Kami berkeliling sambil terus mencari tahu berbagai hal,
dengan Qadir sebagai penerjemah kami. Nah, di satu "rumah"
pengungsian, saya masuk, sudah ada Qadir di dalamnya.
Bangunan ini tidak seperti rumah, hanya tembok dari pasir
setinggi dua meter, dan di dalamnya ada ruangan kecil seperti gua, tanpa pintu
dan hanya ditutup kain. Di ruangan inilah mereka tidur dan beraktivitas.
Ada satu anak perempuan, Hamshi, umurnya sekitar 6 tahun.
Saya minta Qadir bertanya pada dia, apa yang ia harapkan mengingat situasi yang
masih cukup tegang di Afghanistan. "Tidak ada" hanya itu jawaban dari
anak bermata biru tersebut.
Saya yang tidak puas dengan jawabannya kembali meminta Qadir
bertanya. Hamshi menjawab panjang, saya harus menunggu Qadir menerjemahkannya
untuk saya. Dan apa yang dikatakan Qadir kemudian sangat menyentuh hati saya.
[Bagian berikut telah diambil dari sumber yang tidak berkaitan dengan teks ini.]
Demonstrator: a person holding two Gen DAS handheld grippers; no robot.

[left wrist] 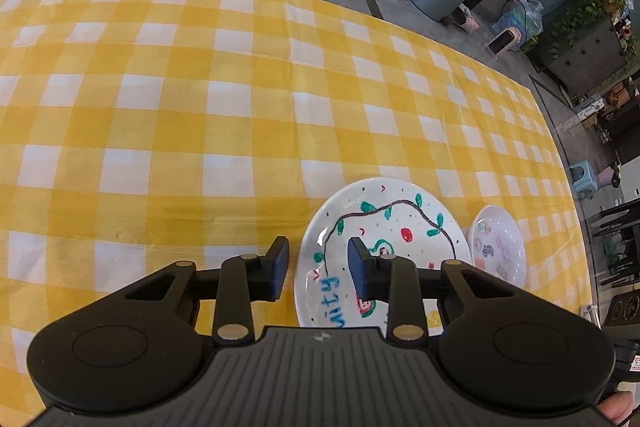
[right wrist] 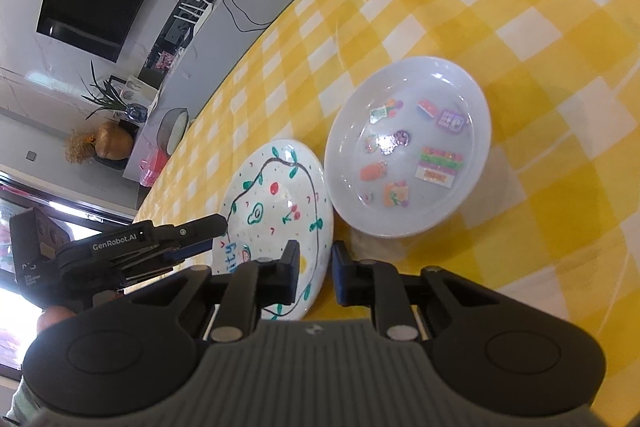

Hamshi, dalam enam tahun hidupnya, tidak pernah keluar dari
pagar rumahnya. Kalau saya hitung, ia hanya bisa bergerak di area seluas 3 x 5
meter. Tidak pernah tahu apa yang ada di luar, bahkan di luar rumahnya, bahkan
untuk bertemu sesama pengungsi yang ada di tempat yang sama.
Di Afghanistan, masih ada beberapa orang yang melakukan
aturan yang bagi saya sangat menyiksa Hamshi. Karena ia adalah anak perempuan,
ia tidak boleh keluar dari rumahnya. Sejak lahir ia terus ada disitu, hanya
berinteraksi dengan keluarganya, hanya bisa memandang langit yang kadang biru,
kadang mendung, kadang berawan dan kadang hujan. Ia tidak tahu ada jalanan yang
beraspal, ada mobil di luar sana, ada birunya sungai dan hijaunya pohon.
Pantas saja ia menjawab "tidak ada" untuk
pertanyaan saya. Bagi Hamshi, hidup memang seperti itu, sejak lahir. Ia tidak
tahu ada sesuatu di luar sana, dan jika ia tidak tahu tentu ia tidak bisa
menginginkan sesuatu yang ia tidak ketahui.
Saya benar benar tidak dapat membayangkan hidup seperti itu.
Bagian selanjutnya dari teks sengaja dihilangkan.